'Luxury Defined' Global Report

Where the International Jet Set Land

As the world’s luxury real estate markets stepped further toward buoyancy in 2014, stories of wealthy international buyers in many urban markets led the headlines

But are cities really the luxury property markets most impacted by overseas buyers? In our survey of more than 80 markets worldwide, we discovered that the habits of international buyers tend to have the greatest impact in resort and second-home markets, especially those in Jet Set Destinations. Of the top markets with the highest percentage of international luxury home buyers, only three of our top 10 cities ranked in the list. Dubai ranked top of all cities, with three-quarters of prime property buyers hailing from overseas. London (44 percent) and Miami (40 percent) trailed significantly behind. Interestingly, Miami’s luxury market is now witnessing an uptick in activity from Chinese buyers, fueled in part by the August 2014 establishment of the only cityowned EB-5 Regional Visa Center in the country, which is designed to encourage investment by internationals wanting to relocate in Miami.

At the top end of the spectrum, the Turks and Caicos Islands and Marrakech in Morocco relied on overseas buyers for 100 percent of their luxury home sales in 2014. “Due to its proximity to the United States and its offshore status, the Turks and Caicos Islands attract global HWNIs from North America and Europe looking for health and wealth preservation,” observes Katherine Baryluk of Regency International. A soon-to-launch direct flight route from Brazil will further attract international buyers from South America to this picturesque Caribbean island, she anticipates.

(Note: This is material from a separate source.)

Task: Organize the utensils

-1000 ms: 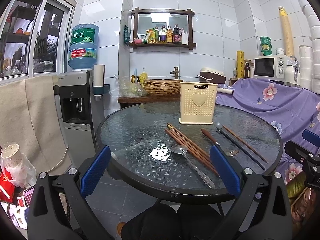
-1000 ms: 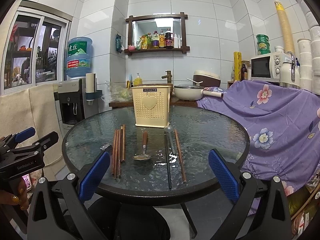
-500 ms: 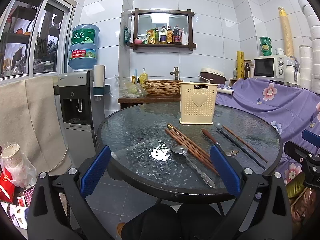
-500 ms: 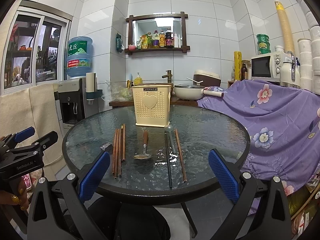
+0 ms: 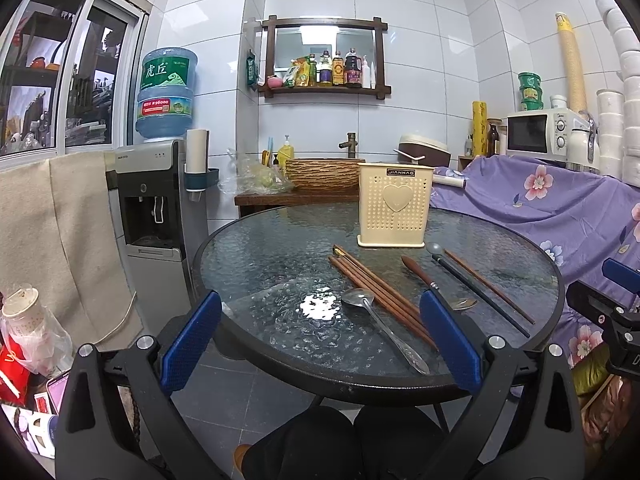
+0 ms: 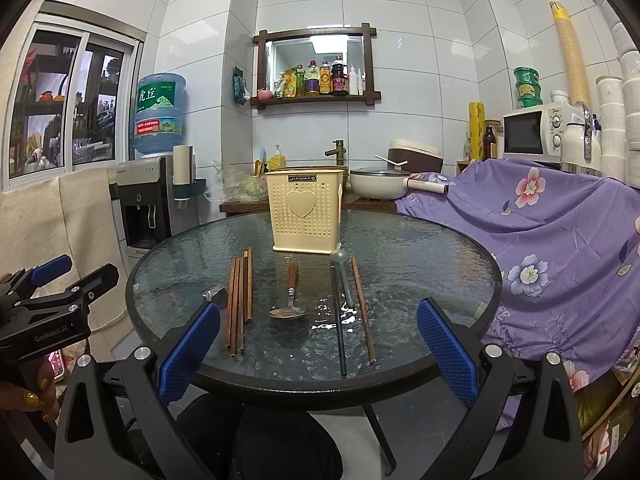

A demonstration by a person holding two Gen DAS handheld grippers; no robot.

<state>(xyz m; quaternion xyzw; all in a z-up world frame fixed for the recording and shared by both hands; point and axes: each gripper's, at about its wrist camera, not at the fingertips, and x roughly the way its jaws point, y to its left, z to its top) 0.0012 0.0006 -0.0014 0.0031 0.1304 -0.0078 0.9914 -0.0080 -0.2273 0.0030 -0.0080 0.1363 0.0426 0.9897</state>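
Both tongs released, empty: left tongs point(image 5: 320, 338), right tongs point(image 6: 318, 346). Utensils flat on tabletop point(image 6: 420, 264) before holder point(image 6: 305, 210). Advise: pinch chopsticks point(image 6: 239, 296) mid-shaft, lift, upend into holder.

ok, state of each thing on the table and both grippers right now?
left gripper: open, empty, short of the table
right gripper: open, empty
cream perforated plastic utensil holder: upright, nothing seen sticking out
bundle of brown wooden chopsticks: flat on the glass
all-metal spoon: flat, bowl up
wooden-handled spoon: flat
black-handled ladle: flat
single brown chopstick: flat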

Source: 2015 Luxury Defined white paper
Source: 2015 Luxury Defined white paper

Markets with a high volume of international buyers are susceptible to the economic ebbs and flows of other countries. Punta del Este in Uruguay, with its 90 percent overseas home buyers, recorded a downturn in luxury sales volume, primarily as a result of the precipitous decline of Argentina’s economy in 2014. There is reason for hope, however. “The appeal of our region is global,” said Diego Roel of Terramar Servicios, who is seeing new demand from European buyers. “An influx in luxury buyers from Italy and Germany may boost the market and bring an uptick in our otherwise depressed luxury sector.”

Interestingly, two of Portugal’s luxury areas make our list of top overseas buyer markets, spurred on in part by government measures to attract international buyers with residency visas—commonly referred to as “Golden Visas”—as well as the retired foreign tax exemption regime. “In 2014 we saw a strong increase in the number of retired buyers from France, mainly related to the retired foreign tax exemption regime,” says Ricardo Costa of LUXIMO’S in Portugal.

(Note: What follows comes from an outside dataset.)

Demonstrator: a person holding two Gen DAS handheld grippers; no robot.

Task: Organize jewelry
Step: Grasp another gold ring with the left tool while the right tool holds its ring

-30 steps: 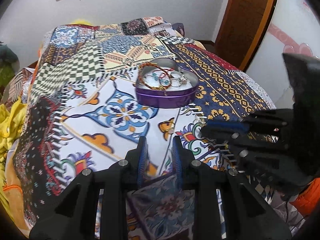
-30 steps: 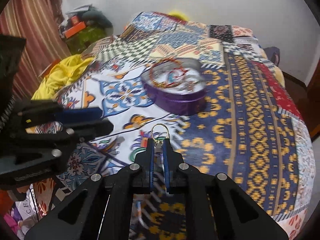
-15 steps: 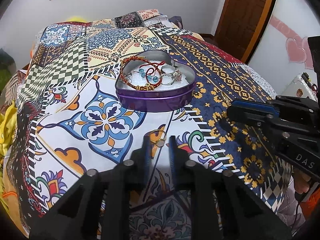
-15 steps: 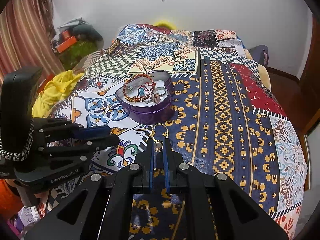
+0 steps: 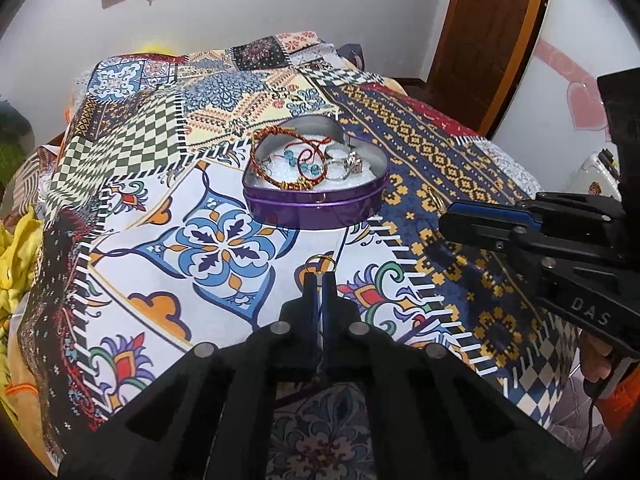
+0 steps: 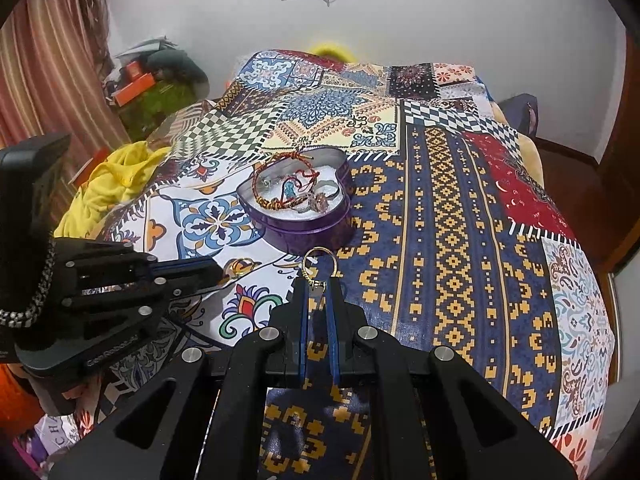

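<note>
Heart-shaped purple tin (image 5: pixel 316 204) sits open on the patchwork bedspread (image 5: pixel 168 216), approx. mid-bed, w/ a braided red-gold bracelet (image 5: pixel 280 152), blue-bead cord and silver rings (image 5: pixel 344 166) lying on white filler inside. Left claw (image 5: pixel 319 276) at 6 o'clock in its own view, fingers pressed nearly together, pinching a small gold hoop (image 5: pixel 320 261) that sticks up at the tips; tin is at 12 o'clock from it, near but apart. Right claw (image 6: pixel 318 282) likewise narrow, pinching a second gold hoop (image 6: pixel 319 260) by its clasp end, loop standing above the tips; tin (image 6: pixel 304 216) just beyond at 12 o'clock, slightly toward 11. In right view the left claw comes in from 9 o'clock, its tips over the white floral patch. Yellow cloth (image 6: pixel 112 176) bunched at bed's edge, approx. 10 o'clock.
</note>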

Somewhat surprisingly, the resort town of Whitefish in Montana, which has traditionally been considered a domestic resort market, caps our list of top international buyer markets. Thanks to its close proximity to Canada, more than 40 percent of its luxury home buyers hail from Montana’s neighboring northern-border country. As the US dollar appreciates however, this trend may slow.



To better understand the international non-resident buyer in 2014, we explored the factors that affected the purchasing power, outside of the traditional lifestyle motivators—currency shifts and new taxes—to see what impact they had on the markets.

In recent years, significant international attention has spotlighted the French government’s imposition of wealth taxes on its HNW residents. Luxury home sales across France have slowed as a result, but this may be more due to regional economic factors than taxes, which, despite the hype, are not drastically different from elsewhere in Europe. “The current fiscal environment in France for non-residents brings major opportunities to invest, thanks to a partial exemption on capital gains tax, the favorable euro exchange rate, low loan rates, and possible changes in 2015 on taxation of non-resident estates,” notes Michaël Zingraf of Michaël Zingraf Real Estate in Côte d’Azur. “This is a very good time to invest in France, where the majority of economic levers are in favor of non-residents.” Savvy buyers have begun to recognize these opportunities, Zingraf adds, noting that thanks to this uptick in buyer interest, his firm achieved its highest sales volume to date in 2014.

Mere rumbles of proposed legislation to penalize international buyers against purchasing local property have already had an impact in other markets. “Although the London market absorbed the Stamp Duty Land Tax change at the tail end of 2014, election posturing around a ‘mansion tax’ and non-dom tax relief has understandably caused buyers to suspend activity,” says Andy Martin of Strutt & Parker. “The Prime Central London markets are most affected, while the regional markets with lower average prices have fared better. In reality the likely fiscal changes will impact the occupational taxes of the domestic buyers most, whereas international buyers will always weigh up domicile advantages. Market uncertainty is the most likely reason for the current pause and once the 2015 UK general election has passed and that uncertainty is removed the markets will revert.”